Check each line of the listing below for the word "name" and say how many lines have it. Nothing else should be written.

+ + + + + + +

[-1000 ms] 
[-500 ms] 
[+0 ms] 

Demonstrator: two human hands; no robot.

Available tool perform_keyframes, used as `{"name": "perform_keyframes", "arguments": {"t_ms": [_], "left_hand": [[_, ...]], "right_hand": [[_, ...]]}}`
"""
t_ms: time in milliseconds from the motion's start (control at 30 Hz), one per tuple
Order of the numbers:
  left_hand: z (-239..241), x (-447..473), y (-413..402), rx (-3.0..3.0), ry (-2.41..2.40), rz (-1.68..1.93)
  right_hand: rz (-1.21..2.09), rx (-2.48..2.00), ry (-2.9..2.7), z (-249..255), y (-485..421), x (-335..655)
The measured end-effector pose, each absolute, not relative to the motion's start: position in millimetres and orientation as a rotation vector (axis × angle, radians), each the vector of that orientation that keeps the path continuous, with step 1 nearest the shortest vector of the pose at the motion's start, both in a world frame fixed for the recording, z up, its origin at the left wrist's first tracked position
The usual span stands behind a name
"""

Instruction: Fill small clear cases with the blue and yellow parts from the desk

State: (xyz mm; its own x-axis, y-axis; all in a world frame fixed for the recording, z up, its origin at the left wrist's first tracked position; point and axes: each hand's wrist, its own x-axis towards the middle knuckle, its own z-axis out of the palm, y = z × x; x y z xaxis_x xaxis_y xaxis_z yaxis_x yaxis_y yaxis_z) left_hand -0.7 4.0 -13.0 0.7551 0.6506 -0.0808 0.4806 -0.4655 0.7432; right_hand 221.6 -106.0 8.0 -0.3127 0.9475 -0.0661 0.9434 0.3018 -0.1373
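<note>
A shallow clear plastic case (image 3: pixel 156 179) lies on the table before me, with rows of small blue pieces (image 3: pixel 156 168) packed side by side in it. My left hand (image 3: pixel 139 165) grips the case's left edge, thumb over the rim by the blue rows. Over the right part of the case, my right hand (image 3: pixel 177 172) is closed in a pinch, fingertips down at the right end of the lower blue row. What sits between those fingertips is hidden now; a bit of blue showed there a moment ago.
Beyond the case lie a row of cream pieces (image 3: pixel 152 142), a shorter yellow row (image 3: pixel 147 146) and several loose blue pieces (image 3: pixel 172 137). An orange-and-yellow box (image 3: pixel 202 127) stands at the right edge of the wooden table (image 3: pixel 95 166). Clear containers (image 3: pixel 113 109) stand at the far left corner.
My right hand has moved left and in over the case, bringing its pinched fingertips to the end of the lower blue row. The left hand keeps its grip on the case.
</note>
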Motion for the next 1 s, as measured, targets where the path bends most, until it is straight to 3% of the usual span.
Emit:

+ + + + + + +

# ANSWER FOR THE TASK:
2